The source of conflict is the almost overwhelming number of possibilities open to children. The conflict is made worse by the variety of models and the opposing values evident in society. In the absence of clear commitment to values, and perhaps to vocational goals as well, adolescents are in a state of identity diffusion.

Later in adolescence, children may experiment with a variety of identities. In this sense, Erikson explains, adolescence serves as a sort of “moratorium”—a period during which adolescents can try out different roles without a final commitment.

The crisis of adolescence is simply the conflict between the need to find an identity and the difficulties involved in doing so. And resolution of the crisis is implicit in the achievement of a relatively mature identity—which is not something that all adolescents manage to achieve by the time they are out of their teens.

Stages of Adulthood:

Erikson describes three additional psycho-social conflicts that occur during adulthood and old age; each requires new competencies and adjustments.

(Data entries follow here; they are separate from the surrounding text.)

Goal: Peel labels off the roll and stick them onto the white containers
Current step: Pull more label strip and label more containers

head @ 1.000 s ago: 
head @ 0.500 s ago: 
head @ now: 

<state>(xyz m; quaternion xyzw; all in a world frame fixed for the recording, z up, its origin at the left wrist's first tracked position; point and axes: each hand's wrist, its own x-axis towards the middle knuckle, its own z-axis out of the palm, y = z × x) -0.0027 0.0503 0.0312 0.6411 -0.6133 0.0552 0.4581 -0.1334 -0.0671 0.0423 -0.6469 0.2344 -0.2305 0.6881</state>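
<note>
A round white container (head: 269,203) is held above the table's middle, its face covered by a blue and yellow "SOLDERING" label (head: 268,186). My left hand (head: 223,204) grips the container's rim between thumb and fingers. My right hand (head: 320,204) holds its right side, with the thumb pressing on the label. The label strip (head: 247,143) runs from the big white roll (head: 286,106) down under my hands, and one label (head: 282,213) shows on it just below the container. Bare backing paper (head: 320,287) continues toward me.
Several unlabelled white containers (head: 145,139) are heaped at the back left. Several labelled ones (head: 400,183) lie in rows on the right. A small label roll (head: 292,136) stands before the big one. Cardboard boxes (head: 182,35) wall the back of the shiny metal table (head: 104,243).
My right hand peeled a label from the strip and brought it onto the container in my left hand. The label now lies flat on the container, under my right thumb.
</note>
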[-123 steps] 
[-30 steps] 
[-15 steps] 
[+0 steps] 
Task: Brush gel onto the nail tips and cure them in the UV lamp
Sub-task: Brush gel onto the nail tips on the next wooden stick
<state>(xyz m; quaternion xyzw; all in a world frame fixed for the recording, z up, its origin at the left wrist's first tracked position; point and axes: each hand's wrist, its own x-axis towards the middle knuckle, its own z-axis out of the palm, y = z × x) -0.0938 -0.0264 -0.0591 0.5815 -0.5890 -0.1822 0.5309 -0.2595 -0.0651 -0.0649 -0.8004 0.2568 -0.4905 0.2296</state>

Intimacy and solidarity versus isolation: 

The first of the adult stages, intimacy and solidarity versus isolation, reflects most adults’ need for intimate relationships with others (as opposed to being isolated). Such relationships are especially important for those who seek marital and parental roles. For others, developmental tasks might be quite different.

Generativity versus self-absorption: 

The second adult stage, generativity versus self-absorption, describes individuals’ need to take on social, work related, and community responsibilities that will be beneficial to others (generative). The basic conflict here is between a tendency to remain pre-occupied with the self (as are adolescents, for example) and cultural demands that individuals contribute to society in various ways.

Integrity versus despair: 

The final adult stage in the human lifespan, integrity versus despair, has to do with facing the inevitability of our own death and realizing that life has meaning-that we should not despair even though the end of life is imminent.